Film critic Jonathan Rosenbaum reviewed Insignificance for the Chicago Reader:

“Nicolas Roeg’s 1985 film adaptation of Terry Johnson’s fanciful, satirical play has many detractors, but approached with the proper spirit, you may find it delightful and thought-provoking. The lead actors are all wonderful, but the key to the conceit involves not what the characters were actually like but their cliched media images, which the film essentially honors and builds upon … But the film is less interested in literal history than in the various fantasies that these figures stimulate in our minds, and Roeg’s scattershot technique mixes the various elements into a very volatile cocktail—sexy, outrageous, and compulsively watchable. It’s a very English view of pop Americana, but an endearing one.”

When Insignificance got the Criterion Collection treatment in 2011, Rosenbaum revisited the movie in an essay, which he has now posted to his blog:

“Insignificance pointedly doesn’t sort out the differences between fact and fancy; it’s more interested in playfully turning all four of its celebrities into metaphysicians of one kind or another … All this sport, to be sure, has specifically English inflections. These crazed American icons are being viewed from an amused and bemused distance, and much of the talk qualifies as fancy mimicry.

‘I didn’t write Insignificance because I was interested in Marilyn Monroe,’ [Terry] Johnson avowed in a 1985 interview with Richard Combs for the Monthly Film Bulletin (August 1985). This film occasioned an extensive rewrite and expansion of the original by Johnson, but even then he couldn’t be sure whether or not he’d ever seen The Seven Year Itch … One perk of his lack of interest in Monroe is complicating and confounding the popular notion of her as a dumb blonde — a stereotype that she’d helped to create herself — in order to shape and justify his outlandish plot.

The play stays glued over its two acts to Einstein’s hotel room. The film adds crosscutting and incidental characters … The new locations include not only the Trans-Lux Theater, but also a bar where McCarthy and DiMaggio nurse their separate grudges, and the shop where Monroe buys her demonstration toys. Perhaps the most significant additions are the brief, telegraphic, and sometimes cryptic flashbacks pertaining to the respective youths of Monroe, Einstein, and DiMaggio, and last but not least, the Elephant in the Room, the H-Bomb itself — which one might say puts in a crucial, last-minute appearance as the celebrity to end all celebrities, dwarfing and making irrelevant all of the others.”

‘Insignificance’ at the Arcola

The first London revival of Terry Johnson’s Insignificance in 25 years has just opened at the Arcola Theatre, running through to November 18. Here’s a selection of quotes from the first-night reviews:

“The case for a revival of Terry Johnson’s flight of fancy on the nature of fame is clear.

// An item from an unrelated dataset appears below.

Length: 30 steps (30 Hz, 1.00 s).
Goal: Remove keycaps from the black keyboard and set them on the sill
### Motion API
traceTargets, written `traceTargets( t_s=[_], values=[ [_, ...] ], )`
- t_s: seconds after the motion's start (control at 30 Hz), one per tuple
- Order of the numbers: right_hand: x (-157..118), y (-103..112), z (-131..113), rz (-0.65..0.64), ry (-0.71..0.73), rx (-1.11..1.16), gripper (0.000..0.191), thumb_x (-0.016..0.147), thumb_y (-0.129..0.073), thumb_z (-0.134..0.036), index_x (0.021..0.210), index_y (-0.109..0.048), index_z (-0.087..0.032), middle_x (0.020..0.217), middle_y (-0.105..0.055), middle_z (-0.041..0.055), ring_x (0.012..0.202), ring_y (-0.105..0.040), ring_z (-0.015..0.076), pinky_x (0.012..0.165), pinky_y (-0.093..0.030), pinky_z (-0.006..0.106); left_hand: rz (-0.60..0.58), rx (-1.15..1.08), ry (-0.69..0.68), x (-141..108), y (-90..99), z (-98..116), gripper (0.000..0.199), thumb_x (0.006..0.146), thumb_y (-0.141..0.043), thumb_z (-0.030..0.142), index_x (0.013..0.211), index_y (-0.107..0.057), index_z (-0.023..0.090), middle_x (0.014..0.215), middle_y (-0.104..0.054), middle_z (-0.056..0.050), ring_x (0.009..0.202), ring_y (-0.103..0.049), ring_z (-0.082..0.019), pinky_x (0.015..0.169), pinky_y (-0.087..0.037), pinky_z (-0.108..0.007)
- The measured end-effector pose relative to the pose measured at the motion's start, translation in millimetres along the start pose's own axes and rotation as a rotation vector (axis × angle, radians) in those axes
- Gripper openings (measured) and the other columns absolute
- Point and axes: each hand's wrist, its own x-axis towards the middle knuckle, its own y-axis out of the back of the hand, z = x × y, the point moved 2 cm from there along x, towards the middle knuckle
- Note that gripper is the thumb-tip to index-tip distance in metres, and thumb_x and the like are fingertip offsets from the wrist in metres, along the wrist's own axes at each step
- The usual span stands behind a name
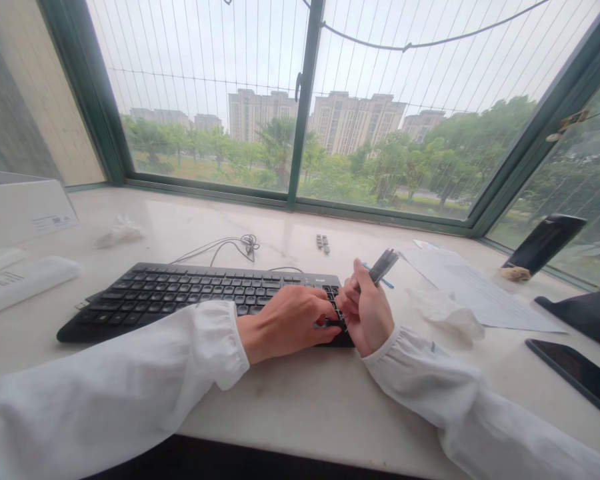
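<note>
A black keyboard lies on the pale stone counter, with its number pad end under both hands. My left hand rests over that right end, its fingers bent down onto the keys; whether they hold anything is hidden. My right hand is closed beside it around a dark, slim tool whose top sticks up above the fist. The tool's lower end is hidden by the fingers. Several small loose keycaps lie behind the keyboard's right end. A coiled black cable sits behind the keyboard.
A white box and a white packet are at the left, near crumpled tissue. On the right lie papers, crumpled plastic, a dark phone and an upright dark device. Windows stand behind the counter.
</note>
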Motion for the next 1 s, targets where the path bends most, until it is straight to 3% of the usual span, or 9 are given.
traceTargets(
  t_s=[0.2, 0.43, 0.67, 0.9, 1.0],
  values=[
    [3.1, 1.4, -0.1, 0.018, -0.039, 0.025, 0.044, 0.078, -0.064, -0.047, 0.060, -0.035, -0.020, 0.042, -0.022, -0.0120, 0.035, -0.016, 0.0026, 0.033, -0.017, 0.019, 0.010, -0.024, 0.000, 0.4, -2.5, -3.1, 0.018, 0.082, -0.061, 0.036, 0.083, -0.072, 0.022, 0.073, -0.064, 0.001, 0.061, -0.057, -0.011, 0.054, -0.034, -0.023],
    [-0.1, 1.8, 4.1, 0.068, 0.118, -0.097, 0.044, 0.075, -0.067, -0.046, 0.060, -0.034, -0.021, 0.044, -0.026, -0.0109, 0.036, -0.021, 0.0039, 0.032, -0.019, 0.020, -0.013, -0.018, -0.013, 1.3, 0.8, -4.3, 0.020, 0.083, -0.060, 0.037, 0.081, -0.072, 0.021, 0.073, -0.064, 0.000, 0.061, -0.059, -0.011, 0.054, -0.035, -0.023],
    [-4.8, 2.7, -0.7, 0.131, 0.132, -0.122, 0.045, 0.074, -0.069, -0.045, 0.059, -0.035, -0.021, 0.044, -0.027, -0.0105, 0.036, -0.022, 0.0040, 0.033, -0.019, 0.020, -0.017, -0.092, 0.038, 1.4, 4.5, -6.8, 0.020, 0.080, -0.062, 0.041, 0.087, -0.073, 0.026, 0.078, -0.068, 0.002, 0.065, -0.060, -0.012, 0.058, -0.038, -0.023],
    [-7.1, -4.0, 2.1, 0.025, 0.145, -0.081, 0.045, 0.077, -0.065, -0.048, 0.058, -0.036, -0.020, 0.044, -0.025, -0.0102, 0.036, -0.020, 0.0037, 0.034, -0.017, 0.020, -0.010, -0.147, 0.042, 1.7, 1.8, -6.4, 0.017, 0.079, -0.063, 0.036, 0.083, -0.073, 0.024, 0.076, -0.068, 0.002, 0.063, -0.059, -0.012, 0.057, -0.037, -0.023],
    [-4.1, -2.6, 3.2, 0.036, 0.114, -0.046, 0.044, 0.077, -0.065, -0.047, 0.058, -0.036, -0.020, 0.043, -0.024, -0.0107, 0.035, -0.019, 0.0035, 0.033, -0.016, 0.020, -0.010, -0.155, 0.016, 2.5, 1.0, -7.5, 0.016, 0.078, -0.063, 0.035, 0.083, -0.073, 0.023, 0.075, -0.067, 0.002, 0.063, -0.059, -0.011, 0.058, -0.037, -0.023]
  ],
)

More so than in 1982, when Insignificance was written, the worlds of celebrity and politics have elided. Fame is political, and the most powerful politicians are the ones with the most followers.

That’s not to say that David Mercatali’s revival is a big, hammer-you-over-the-head Trump metaphor. Its significance is more subtle than that: everyone’s a bit scared and messed up, whether you’re Albert Einstein, Marilyn Monroe or just some random on the street.” – The Stage

“Alice Bailey Johnson is super as Marilyn, intellectually hungry, frustrated as an artist and a woman, the carapace of confidence cracking to show the fragile self-esteem as her voice goes from the sexualised Little Bo-Peep tones to that of a woman trying to make her way in a man’s world under the most male of male gazes. That element of the play shouldn’t be relevant 60 years on from the time in which it is set and 35 years on from its writing – alas, of course, it very much is.” – Broadway World

“Monroe becomes the centre of David Mercatali’s production, lending it a feminist bent, and Alice Bailey Johnson (daughter of the playwright) artfully suggests the way she slips into a constructed identity with coy shoulder-shimmies and flirtatious raised eyebrows. Her legacy, perhaps, is to leave an imprint on her gender – still out-influenced 60 years on.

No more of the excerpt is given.